Celui qui avait été élu «Azuréen de l’année» 2016 par les lecteurs du quotidien régional Nice-Matin s’est déclaré «soulagé personnellement»: «Ma vie sera plus simple et cela signifie aussi que l’on ne me considère pas comme un délinquant ou quelqu’un de dangereux.» Mais il n’a pas manqué de dénoncer que, avec des mesures comme celle dont il a fait l’objet, «on criminalise les personnes qui aident les migrants alors que nous sommes de simples citoyens qui réagissent aux défaillances des Etats sur le sujet» des réfugiés.
Réaction similaire du président de la Ligue des droits de l’homme, Malik Salemkour, pour qui Cédric Herrou «n’est toujours pas un citoyen libre.
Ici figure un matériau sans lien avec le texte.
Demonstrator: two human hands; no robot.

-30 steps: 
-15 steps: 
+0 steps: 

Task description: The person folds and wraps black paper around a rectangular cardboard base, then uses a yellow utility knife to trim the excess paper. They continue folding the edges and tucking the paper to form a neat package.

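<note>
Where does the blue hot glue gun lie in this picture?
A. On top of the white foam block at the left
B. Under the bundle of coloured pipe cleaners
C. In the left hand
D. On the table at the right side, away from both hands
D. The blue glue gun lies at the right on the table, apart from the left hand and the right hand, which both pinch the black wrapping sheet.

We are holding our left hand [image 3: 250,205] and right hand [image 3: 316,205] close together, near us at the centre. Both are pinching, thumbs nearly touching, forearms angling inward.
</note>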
Il reste un citoyen sous surveillance, considéré comme un délinquant alors que, ce qu’il a fait, c’est un acte militant. Cela dit, il faut tout de même retenir cette décision comme une reconnaissance du principe de fraternité et une conséquence de la décision du Conseil constitutionnel du 6 juillet». Mais Malik Salemkour insiste sur la «politique irresponsable, inefficace et dangereuse» qui conduit à sanctionner les citoyens solidaires de la Roya: «On est face aux conséquences du refus de la France et de l’Union européenne d’assumer leurs responsabilités dans l’accueil des réfugiés, alors que l’arrivée de ces derniers résulte de notre politique extérieure, en Libye, en Afghanistan, en Syrie… Au passage, cette irresponsabilité de la France et de l’UE n’est pas non plus pour rien dans l’arrivée de l’extrême droite au pouvoir en Italie.»
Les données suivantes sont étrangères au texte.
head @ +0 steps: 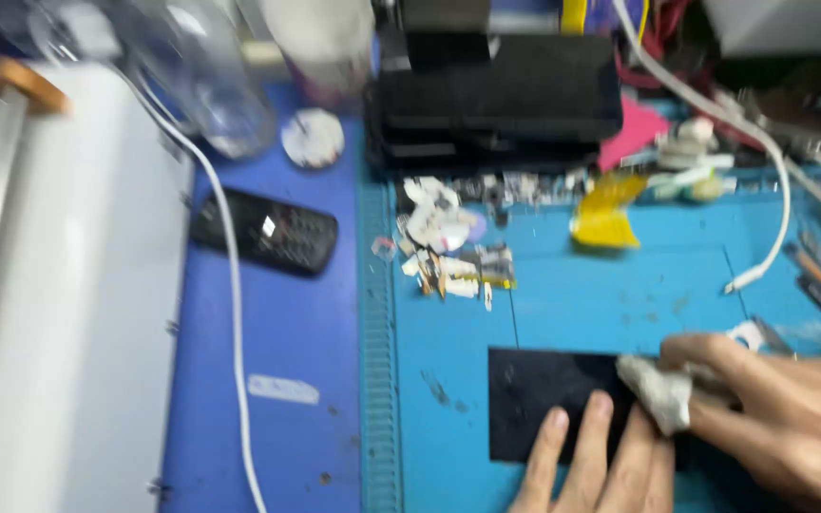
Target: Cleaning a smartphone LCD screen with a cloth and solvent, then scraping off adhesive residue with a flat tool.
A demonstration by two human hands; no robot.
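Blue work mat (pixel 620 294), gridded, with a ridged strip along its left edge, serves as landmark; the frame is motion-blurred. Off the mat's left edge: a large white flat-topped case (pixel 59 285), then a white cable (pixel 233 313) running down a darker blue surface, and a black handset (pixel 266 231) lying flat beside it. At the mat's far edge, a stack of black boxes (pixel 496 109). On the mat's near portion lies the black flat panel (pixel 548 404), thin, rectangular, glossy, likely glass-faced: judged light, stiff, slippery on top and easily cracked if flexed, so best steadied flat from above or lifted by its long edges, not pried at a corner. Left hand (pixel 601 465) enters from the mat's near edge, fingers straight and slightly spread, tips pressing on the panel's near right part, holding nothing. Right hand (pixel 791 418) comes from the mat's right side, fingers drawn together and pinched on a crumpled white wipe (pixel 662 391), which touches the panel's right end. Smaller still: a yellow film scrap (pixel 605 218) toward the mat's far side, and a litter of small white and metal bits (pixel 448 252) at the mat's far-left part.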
Reste que Cédric Herrou vit toujours sous la surveillance constante des forces de l’ordre, même s’il n’y a plus une quarantaine de gendarmes mobiles présents en permanence autour de son exploitation, comme ce fut le cas pendant un mois et demi cette année. Il a d’ailleurs fait part de son intention de porter plainte contre cette présence, constat d’huissier à l’appui. Le principe de fraternité est à peine né qu’il faut déjà se battre pour le défendre. (Article publié dans le quotidien L’Humanité daté du 13 août 2018)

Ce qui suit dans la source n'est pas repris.